Numbers do not matter for the Hampden Bowling Club.
Bigger does not necessarily mean better for the club, which has just won the Mills Shield, the symbol of supremacy for lawn bowls in North Otago.
The club competed in the fours based competition over the past summer and managed to win the shield with four rounds to go.
The remarkable fact is that the club only has six male playing members.
It was believed to be the smallest membership of any club to win the competition.
Club member Bob Cheyne said it was a solid effort from the club members who worked hard throughout the season.
The club has two female members so club nights are hardly bursting at the seams.
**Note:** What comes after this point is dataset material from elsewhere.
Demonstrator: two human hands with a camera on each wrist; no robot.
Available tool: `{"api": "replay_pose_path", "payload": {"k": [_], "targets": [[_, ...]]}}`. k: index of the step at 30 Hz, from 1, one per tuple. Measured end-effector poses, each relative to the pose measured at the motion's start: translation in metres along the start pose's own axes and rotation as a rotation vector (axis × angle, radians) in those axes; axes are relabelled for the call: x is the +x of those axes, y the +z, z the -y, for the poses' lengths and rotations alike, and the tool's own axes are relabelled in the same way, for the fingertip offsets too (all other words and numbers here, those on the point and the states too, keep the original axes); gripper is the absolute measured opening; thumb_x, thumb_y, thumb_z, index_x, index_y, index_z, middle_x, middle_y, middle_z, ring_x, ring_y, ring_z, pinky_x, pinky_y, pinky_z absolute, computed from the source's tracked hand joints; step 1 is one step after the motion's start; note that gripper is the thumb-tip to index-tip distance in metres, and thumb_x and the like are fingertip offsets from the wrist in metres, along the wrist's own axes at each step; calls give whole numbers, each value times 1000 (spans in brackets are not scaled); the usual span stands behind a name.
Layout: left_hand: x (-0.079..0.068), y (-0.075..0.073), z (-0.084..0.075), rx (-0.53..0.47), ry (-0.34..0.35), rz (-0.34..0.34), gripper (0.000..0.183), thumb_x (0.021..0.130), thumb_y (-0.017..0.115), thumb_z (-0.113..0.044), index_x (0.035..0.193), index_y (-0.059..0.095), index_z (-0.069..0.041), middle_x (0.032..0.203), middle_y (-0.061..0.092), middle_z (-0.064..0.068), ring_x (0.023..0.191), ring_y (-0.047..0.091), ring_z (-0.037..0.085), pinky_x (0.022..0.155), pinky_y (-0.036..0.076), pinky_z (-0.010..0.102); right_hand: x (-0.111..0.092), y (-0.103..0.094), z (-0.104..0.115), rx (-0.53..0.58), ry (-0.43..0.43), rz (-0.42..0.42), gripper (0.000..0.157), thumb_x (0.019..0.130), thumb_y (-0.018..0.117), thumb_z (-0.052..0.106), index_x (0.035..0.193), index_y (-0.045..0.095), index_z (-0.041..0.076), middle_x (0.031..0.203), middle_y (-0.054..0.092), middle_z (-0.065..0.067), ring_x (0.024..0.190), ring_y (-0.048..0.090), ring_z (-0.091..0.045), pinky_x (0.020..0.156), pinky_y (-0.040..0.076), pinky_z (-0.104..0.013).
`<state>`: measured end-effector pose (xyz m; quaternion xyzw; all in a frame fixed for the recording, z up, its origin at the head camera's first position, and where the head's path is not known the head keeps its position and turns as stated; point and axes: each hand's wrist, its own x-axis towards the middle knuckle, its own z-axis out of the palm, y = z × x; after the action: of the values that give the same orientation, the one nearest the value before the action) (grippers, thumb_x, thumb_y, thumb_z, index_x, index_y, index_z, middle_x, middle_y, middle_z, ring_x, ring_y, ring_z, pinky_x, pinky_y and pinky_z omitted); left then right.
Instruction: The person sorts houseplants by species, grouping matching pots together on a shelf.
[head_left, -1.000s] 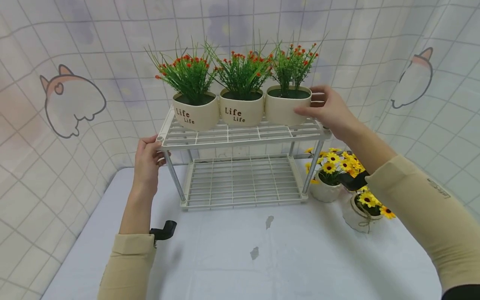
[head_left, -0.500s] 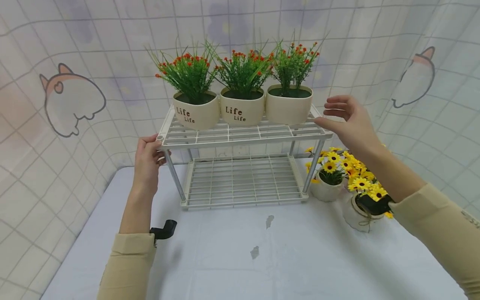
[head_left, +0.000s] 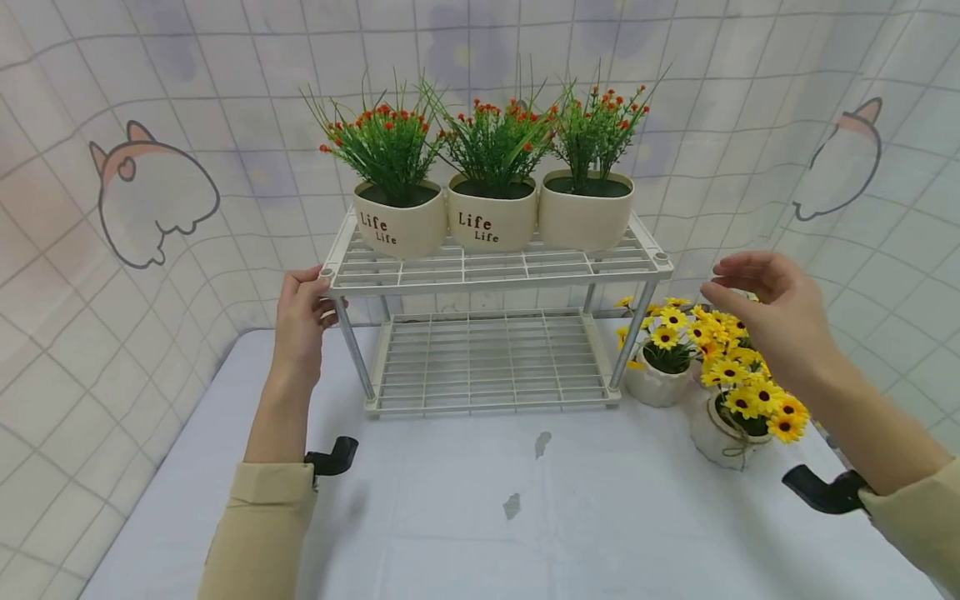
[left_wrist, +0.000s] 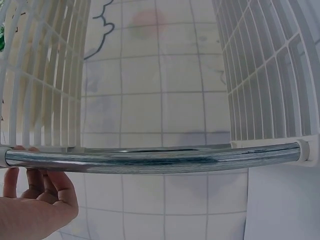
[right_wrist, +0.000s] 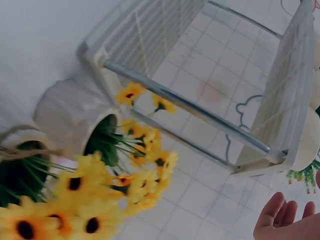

Cheyne, who is also the club's greenkeeper, said clubs were usually expected to enter two teams of four each for the competition but Hampden was given a dispensation to just front with one team of four.
The Hampden team was always out in front of the competition and he considered it to be quite an achievement.
It won 16 out of 18 rounds and had the shield safely tucked up and won four weeks before the competition finished.
Cheyne said the six members changed a lot and there were not many Saturdays in a row where the same team fronted up.
There was not one Saturday - games were played on Saturday mornings - when the club had a spare player but dedication from the six players meant the club did not once have to default.
The club had last won the shield in 1996.
It won the shield eight times between 1940 and 1996.
It will be presented to the club in a prizegiving later this month.
The club is due to celebrate its centenary in 2020 and Cheyne said he hoped the club could keep going until then at least.
The six players were Tony Hill, Bob Cheyne, Noel Riddell, Dave Taylor-Hayhurst, Peter Ross and Bill Hare.